Glossy Black Cockatoo (GBC) nesting sites in Noosa County are to be identified using specially designed acoustic software as part of a new research project being undertaken by Bushland Conservation Management in partnership with the Noosa Biosphere Reserve Foundation (NBRF).
The project will use visual and bioacoustic monitoring to record and analyze data on bird movements as they prepare for the breeding season which takes place from March to September.
Bushland Conservation Management’s Kim Morris said there were three subspecies of glossy black cockatoo – one on Kangaroo Island, a southern species and one in southeast Queensland – Calyptorhynchus Latham Latham. The subspecies is considered vulnerable, and a third of the entire bird population has been identified in Noosa County, including Sunrise Beach, she said.

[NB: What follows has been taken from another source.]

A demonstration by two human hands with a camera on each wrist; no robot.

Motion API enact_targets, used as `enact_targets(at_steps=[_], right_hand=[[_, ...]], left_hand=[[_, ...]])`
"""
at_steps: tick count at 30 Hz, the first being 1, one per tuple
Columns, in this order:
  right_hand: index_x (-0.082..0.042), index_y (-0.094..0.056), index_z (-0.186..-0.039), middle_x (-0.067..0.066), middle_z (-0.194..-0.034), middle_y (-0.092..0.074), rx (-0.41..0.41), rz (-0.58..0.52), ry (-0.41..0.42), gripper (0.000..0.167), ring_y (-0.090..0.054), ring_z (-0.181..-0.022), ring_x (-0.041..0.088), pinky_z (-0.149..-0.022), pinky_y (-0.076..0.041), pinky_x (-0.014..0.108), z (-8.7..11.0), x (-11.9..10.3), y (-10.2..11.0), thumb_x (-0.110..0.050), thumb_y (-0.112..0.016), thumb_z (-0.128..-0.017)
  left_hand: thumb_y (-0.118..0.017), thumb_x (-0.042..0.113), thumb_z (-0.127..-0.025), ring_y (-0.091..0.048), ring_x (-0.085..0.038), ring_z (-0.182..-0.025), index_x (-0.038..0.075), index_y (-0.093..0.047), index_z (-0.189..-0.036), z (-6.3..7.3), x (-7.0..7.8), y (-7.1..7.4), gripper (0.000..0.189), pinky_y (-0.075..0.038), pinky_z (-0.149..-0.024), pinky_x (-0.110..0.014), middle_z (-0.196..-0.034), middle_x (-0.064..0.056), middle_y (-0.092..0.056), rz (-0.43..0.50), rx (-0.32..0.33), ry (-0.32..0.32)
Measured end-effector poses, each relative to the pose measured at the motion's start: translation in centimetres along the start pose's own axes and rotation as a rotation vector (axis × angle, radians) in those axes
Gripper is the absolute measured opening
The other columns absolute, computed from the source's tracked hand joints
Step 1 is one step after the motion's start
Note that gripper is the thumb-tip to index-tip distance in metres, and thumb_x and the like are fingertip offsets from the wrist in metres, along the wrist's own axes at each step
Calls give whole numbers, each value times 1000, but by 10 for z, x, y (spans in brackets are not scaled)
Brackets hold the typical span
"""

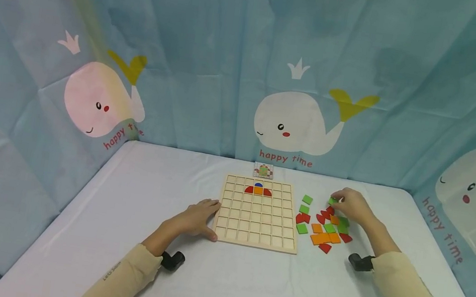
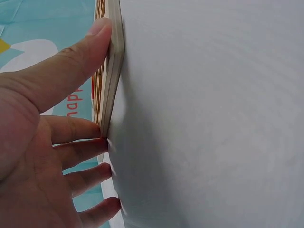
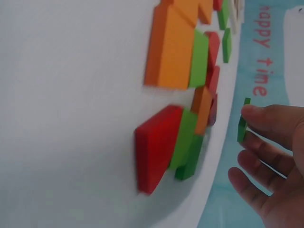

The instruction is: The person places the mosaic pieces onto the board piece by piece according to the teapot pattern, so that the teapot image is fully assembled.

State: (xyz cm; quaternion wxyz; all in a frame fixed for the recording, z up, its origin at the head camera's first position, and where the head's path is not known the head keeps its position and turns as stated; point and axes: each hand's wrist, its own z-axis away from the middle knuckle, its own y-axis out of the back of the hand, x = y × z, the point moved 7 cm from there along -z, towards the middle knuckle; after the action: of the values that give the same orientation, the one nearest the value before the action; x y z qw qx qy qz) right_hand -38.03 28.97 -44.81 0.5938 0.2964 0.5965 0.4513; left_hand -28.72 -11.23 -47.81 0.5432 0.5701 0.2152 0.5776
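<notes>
White table (image 1: pixel 246 290), whale curtain (image 1: pixel 214 55) behind; left hand (image 1: pixel 197 218) fingers spread against wooden board (image 1: pixel 257 211); right hand (image 1: pixel 354 206) pinches green tile (image 1: pixel 332 200).

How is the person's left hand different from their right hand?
The left hand lies with straight fingers against the corner of the wooden grid board, while the right hand pinches a small green square tile. The left hand touches the board; the right hand is over the pile of loose red, orange and green tiles. Both wear beige sleeves.
</notes>
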Motion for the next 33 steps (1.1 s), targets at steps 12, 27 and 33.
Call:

Kim said that while bioacoustic technology has been around for a while, this research, which will be conducted by a four-person team including her husband Joel, will use specific recognition software developed by Sunshine University’s Dr Daniella Teixeira. Coast who can “spot the shining call”.
“We have been tracking birds since 2019 through word of mouth, online data and our own sightings working in bush conservation areas,” she said.
“Sound recognition software has been used successfully on Kangaroo Island. Being able to use Dr Teixeira’s software here in Noosa will ensure the accuracy of this data.
Kim said the shinies have been known to visit Sunrise Beach, Weyba Downs, Cooroibah, Cooloola, the Kenilworth area hinterland and go west to Toowoomba and Charleville.
“They follow the source of the seeds. They seem to breed on the coast as there are sightings of juveniles with parents every year,” she said.
“The breeding season is one of the main challenges for birds. It is a large bird that has difficulty finding cavities to reproduce. Clearing and fires make things difficult.
Kim said that during the breeding season, the female never leaves the nest while incubating the eggs and is totally dependent on the male for food and water. Research has shown that males travel up to 12 km to collect food and only 1.5 km to carry water for the female during this time.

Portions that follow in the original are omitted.